David’s Story

Sherry Cain, mother of David Cain (17 years old), Everret, PACain

What is your child’s diagnosis, and at what age did they receive it?
Tectal Glioma, age 13

Can you tell us a little bit about your child – their personality, hobbies?
David is a very outgoing young man. He makes friends easily and can strike up a conversation with anyone. He is funny and always makes people laugh. He is compassionate and will try to help other people feel better. David has a lot of hobbies and interests, including hunting, fishing, and playing guitar. He is now in his first year of college, where he has joined the honor society, intramural soccer team, and the student government association.

Can you share with us the feelings you had on the day your child was diagnosed?
I will never forget the day David was diagnosed. When they came in the room and told us, “inoperable brain tumor,” it felt like my legs couldn’t hold me up. It was like all the wind rushed out of me. David’s hydrocephalus was a crisis situation, so he was rushed to surgery ASAP. The doctors said they wouldn’t know more until after they monitored him for a few months. Then they left. I just went in the stairwell of the hospital and fell on the steps and sobbed until I could get control of myself enough to go back in his room and try to face my little boy that had just heard he had an inoperable brain tumor. I didn’t know how you ever recovered from a diagnosis like that. I couldn’t imagine what life would hold. I didn’t know how you would ever be able to smile again. I didn’t even know how to put one foot in front of the other. I don’t remember much later that day or even week after hearing that but I will never forget those first few minutes.

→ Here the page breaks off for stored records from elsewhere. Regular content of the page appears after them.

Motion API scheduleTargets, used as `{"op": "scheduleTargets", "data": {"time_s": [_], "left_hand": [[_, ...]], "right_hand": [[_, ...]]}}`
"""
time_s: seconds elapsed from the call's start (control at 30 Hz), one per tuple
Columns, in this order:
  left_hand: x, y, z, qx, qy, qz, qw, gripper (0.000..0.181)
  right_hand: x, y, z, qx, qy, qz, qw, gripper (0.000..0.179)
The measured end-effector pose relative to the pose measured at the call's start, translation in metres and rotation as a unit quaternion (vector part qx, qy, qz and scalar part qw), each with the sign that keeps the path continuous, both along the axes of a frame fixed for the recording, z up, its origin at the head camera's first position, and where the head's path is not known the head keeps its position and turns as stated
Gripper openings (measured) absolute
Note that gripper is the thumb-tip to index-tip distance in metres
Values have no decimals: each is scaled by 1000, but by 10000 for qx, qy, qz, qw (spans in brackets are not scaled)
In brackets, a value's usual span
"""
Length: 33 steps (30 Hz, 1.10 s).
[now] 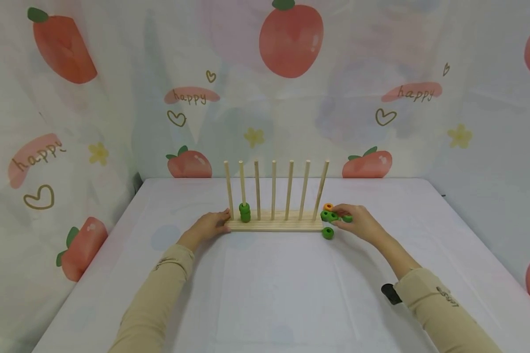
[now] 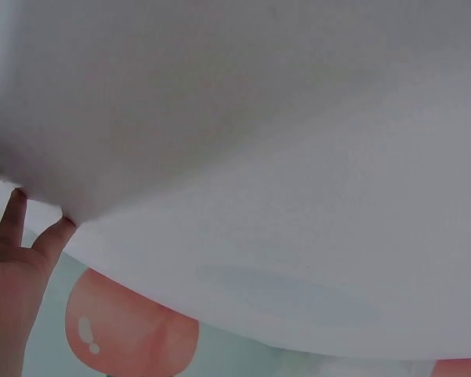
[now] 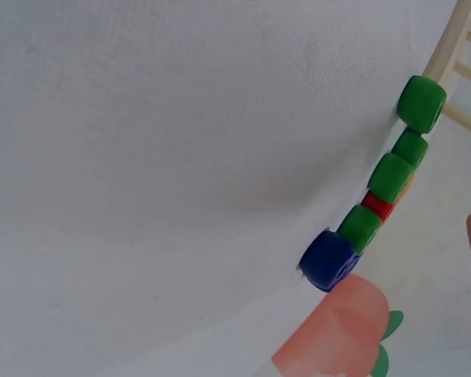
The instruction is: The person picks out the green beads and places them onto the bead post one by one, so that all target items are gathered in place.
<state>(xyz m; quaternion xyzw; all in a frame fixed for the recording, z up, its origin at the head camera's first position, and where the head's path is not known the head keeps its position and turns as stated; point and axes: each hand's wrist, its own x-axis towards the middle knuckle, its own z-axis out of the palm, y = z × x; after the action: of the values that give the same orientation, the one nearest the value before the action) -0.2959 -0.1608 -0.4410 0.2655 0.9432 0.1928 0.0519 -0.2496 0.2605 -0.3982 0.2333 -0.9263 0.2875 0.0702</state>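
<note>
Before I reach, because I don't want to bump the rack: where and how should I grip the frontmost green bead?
I'd pinch the frontmost green bead by its rounded front and back, coming from the right: its hole faces up, and the rack sits close on its left, while its right side looks free.

Upright pegs (image 1: 274, 191) block the way back, beads (image 3: 390, 177) crowding their right. Desk (image 1: 282, 289) room lies between the sleeves (image 1: 155, 299).
</note>
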Motion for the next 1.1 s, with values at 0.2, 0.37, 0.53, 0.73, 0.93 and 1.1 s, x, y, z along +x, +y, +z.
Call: {"op": "scheduleTargets", "data": {"time_s": [0.2,0.37,0.53,0.73,0.93,1.1], "left_hand": [[-1,0,-2,14,-68,78,9999,55],[-2,0,-2,12,-28,44,10000,55],[-3,-1,-3,12,-8,28,10000,54],[-3,-1,-4,30,-65,72,9999,55],[-2,-1,-4,26,-105,124,9999,56],[-2,0,-3,17,-102,109,9999,55]], "right_hand": [[3,-8,1,-35,146,156,9998,34],[3,-16,2,-127,709,286,9970,33],[3,-25,6,-357,984,417,9936,33],[4,-38,10,-576,1017,553,9916,32],[1,-51,11,-683,1277,735,9867,29],[-2,-64,15,-748,1431,815,9835,30]]}}
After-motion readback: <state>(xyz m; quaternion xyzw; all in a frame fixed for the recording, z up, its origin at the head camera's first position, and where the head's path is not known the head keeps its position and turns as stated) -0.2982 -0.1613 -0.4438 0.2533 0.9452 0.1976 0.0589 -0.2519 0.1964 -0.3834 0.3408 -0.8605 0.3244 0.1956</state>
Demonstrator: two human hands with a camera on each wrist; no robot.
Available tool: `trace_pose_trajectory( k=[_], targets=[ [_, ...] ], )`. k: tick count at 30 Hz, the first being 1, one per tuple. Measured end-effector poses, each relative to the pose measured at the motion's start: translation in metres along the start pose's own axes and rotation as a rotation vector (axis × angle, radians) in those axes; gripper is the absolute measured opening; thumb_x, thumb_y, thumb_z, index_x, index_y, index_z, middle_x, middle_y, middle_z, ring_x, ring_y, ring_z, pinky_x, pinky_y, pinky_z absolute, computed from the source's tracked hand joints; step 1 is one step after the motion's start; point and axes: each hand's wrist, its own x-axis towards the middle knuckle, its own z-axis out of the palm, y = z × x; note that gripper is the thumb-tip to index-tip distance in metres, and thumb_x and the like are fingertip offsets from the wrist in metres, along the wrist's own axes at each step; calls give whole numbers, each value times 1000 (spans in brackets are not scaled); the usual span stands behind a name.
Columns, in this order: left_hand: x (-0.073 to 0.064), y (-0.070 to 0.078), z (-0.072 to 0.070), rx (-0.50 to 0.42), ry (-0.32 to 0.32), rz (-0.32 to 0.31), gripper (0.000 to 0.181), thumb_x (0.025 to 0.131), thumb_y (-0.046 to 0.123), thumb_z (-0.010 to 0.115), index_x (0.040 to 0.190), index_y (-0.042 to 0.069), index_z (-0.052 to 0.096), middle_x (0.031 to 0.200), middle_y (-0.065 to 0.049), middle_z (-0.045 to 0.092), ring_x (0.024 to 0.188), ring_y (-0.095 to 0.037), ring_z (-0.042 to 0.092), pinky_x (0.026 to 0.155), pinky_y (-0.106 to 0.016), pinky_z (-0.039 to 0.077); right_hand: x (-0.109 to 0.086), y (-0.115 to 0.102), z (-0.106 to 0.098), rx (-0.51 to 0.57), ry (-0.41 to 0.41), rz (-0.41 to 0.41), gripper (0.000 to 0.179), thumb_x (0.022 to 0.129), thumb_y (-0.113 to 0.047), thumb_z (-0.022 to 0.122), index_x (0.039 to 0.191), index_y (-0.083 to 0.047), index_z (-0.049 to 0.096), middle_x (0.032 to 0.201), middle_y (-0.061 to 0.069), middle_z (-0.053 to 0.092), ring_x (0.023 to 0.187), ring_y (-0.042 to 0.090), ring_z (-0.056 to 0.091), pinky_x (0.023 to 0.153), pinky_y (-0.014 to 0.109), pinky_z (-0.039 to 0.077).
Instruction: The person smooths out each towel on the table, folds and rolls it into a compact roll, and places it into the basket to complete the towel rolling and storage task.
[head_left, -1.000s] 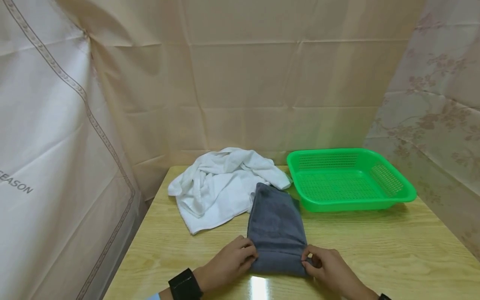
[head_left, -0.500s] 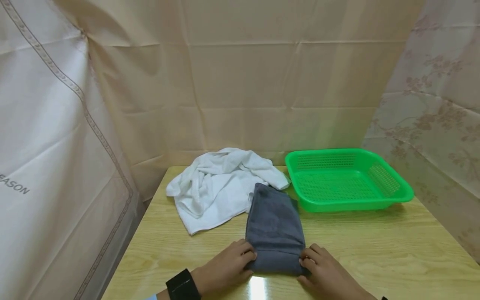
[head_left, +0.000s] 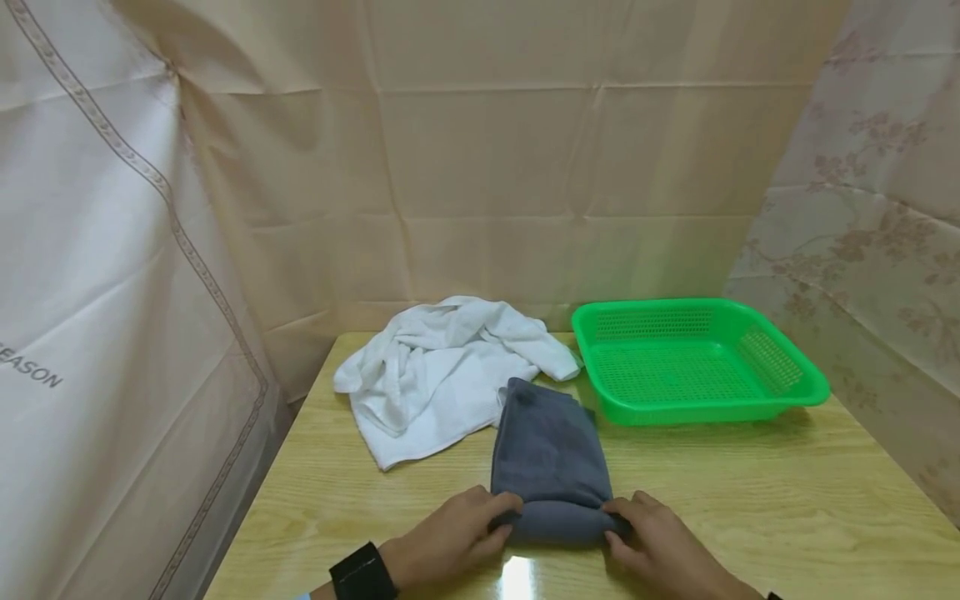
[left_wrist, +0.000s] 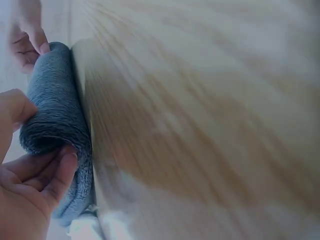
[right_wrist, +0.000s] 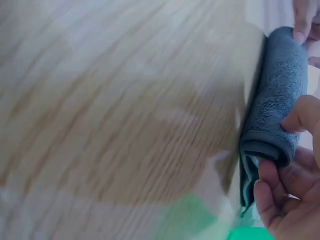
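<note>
A dark grey towel lies folded lengthwise on the table, its near end turned into a thick roll. My left hand pinches the roll's left end, thumb on the outer side and fingers at the opening, as the left wrist view shows on the towel. At the opposite end my right hand holds the roll the same way; in the right wrist view the coiled layers of the towel show between thumb and fingers. The towel's far part lies flat against the edge of a crumpled white towel.
A green plastic basket with perforated sides stands at the back right of the wooden table. Beige cloth hangs behind the table, with a pale cloth on the left and a flowered one on the right.
The near end of the grey towel has become a thicker roll, and its far edge has drawn slightly nearer. Both hands have shifted their grip at the roll's ends.
</note>
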Motion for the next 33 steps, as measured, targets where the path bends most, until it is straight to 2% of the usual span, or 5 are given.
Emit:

How does CBTF impact both your child’s and your family’s quality of life?
I don’t think I would have emotionally or mentally survived without CBTF. I found them on the Internet shortly after he was diagnosed, and they have been a lifeline ever since. They put me in touch with other mothers with children with brain tumors and I truly believe that if I had not had them to talk to, I would have lost my mind. All the families we have met and all the CBTF staff have helped us carry the weight of this diagnosis. On the days when we just can’t carry it anymore, they are there to carry it for us.

What do you want the licensing community to know about the realities of childhood cancer?
The reality is that childhood cancer is as close to hell as I can imagine it. It is the most horrible thing that you can imagine, times a billion. Cancer is cruel, evil, and cunning and you can’t battle it alone. You have to have a team and CBTF is a part of our team essential to our survival.